Il ne nous semble pas que la T2A engendre une inflation des actes par un effet d'induction. Les médecins n'y ont pas un intérêt direct sauf, il est vrai, quand la pérennité du service est menacée. Il n'y a donc pas d'effet inflation en volume discernable mais peut-être une augmentation de la cotation qui a un effet valeur. Le contrôle du volume des actes est un indicateur très imprécis pour la régulation car ce volume est principalement lié au recrutement et à l'équipe médicale qui « attire » les patients. Il peut néanmoins servir d'indicateur de pertinence des actes.
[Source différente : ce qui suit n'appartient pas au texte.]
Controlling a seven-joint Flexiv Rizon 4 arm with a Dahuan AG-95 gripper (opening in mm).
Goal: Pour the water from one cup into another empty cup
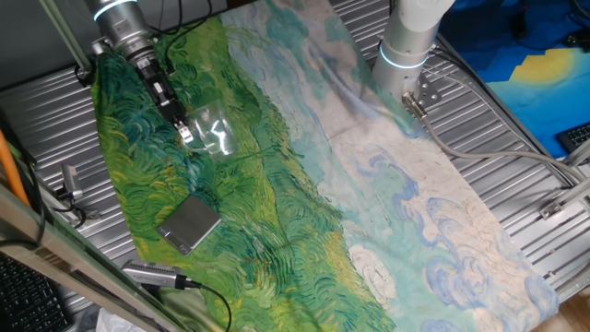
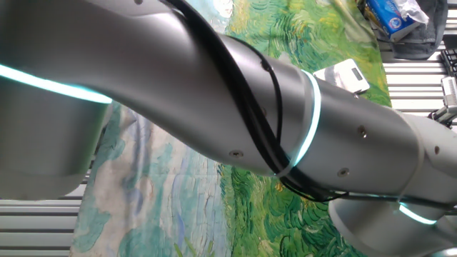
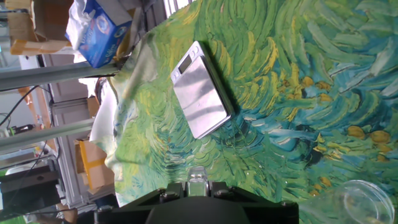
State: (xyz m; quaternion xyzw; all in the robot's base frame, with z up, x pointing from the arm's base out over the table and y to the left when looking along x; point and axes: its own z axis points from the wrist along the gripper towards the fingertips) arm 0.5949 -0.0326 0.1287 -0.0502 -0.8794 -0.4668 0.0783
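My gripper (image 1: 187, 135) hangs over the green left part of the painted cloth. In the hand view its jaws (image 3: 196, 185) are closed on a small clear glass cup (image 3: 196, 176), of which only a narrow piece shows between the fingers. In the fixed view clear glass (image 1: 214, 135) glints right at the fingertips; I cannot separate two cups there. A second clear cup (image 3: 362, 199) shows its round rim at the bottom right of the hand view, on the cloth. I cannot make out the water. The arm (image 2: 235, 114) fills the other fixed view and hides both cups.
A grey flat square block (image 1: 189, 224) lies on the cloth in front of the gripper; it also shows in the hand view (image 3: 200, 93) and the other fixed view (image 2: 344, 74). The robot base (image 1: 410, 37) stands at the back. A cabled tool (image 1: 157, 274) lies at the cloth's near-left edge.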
Il est important de mettre en place des mesures d'aide à la contractualisation. Les pouvoirs publics ne prennent pas suffisamment en compte le fait que les restructurations entrainent des coûts avant de dégager des économies.

Sur la qualité des soins, il est important de disposer d'une meilleure connaissance. Les informations données par la Haute Autorité de santé restent d'un usage limité ; or le classement des hôpitaux ne peut être laissé à la presse en raison de la difficulté à interpréter les données brutes comme, par exemple, la mortalité, qui ne signifie pas nécessairement que les soins sont de moins bonne qualité. La réputation des établissements est très importante, spécialement auprès des médecins de ville qui sont ceux qui adressent les patients.

S'agissant du potentiel de ressources humaines, le climat social à l'hôpital est dégradé et source de risques psychosociaux. Le cumul d'activité fait partie des problèmes. En dehors des médecins qui le pratiquent, 20 % des infirmiers anesthésistes cumulent leur activité à l'hôpital avec une activité extérieure. Ceci ne signifie pas qu'ils ne remplissent pas leurs missions mais qu'ils sont épuisés. Cette situation est à mettre en relation avec le problème des rémunérations et des carrières.

La carrière des directeurs d'hôpitaux doit également être envisagée, ainsi que la dissymétrie où ils se trouvent par rapport aux présidents de CME. Les directeurs d'hôpitaux qui ont pris des postes difficiles ne peuvent être récompensés ou reclassés de manière adéquate, ce qui me paraît scandaleux. D'autres directeurs restent trop longtemps au sein d'un même établissement, ce qui nous amène à proposer une durée maximale de six ans dans un même poste de direction. Enfin les problèmes managériaux viennent parfois non pas des directeurs mais des présidents de CME et, dans ce cas, il est impossible de faire quoi que ce soit.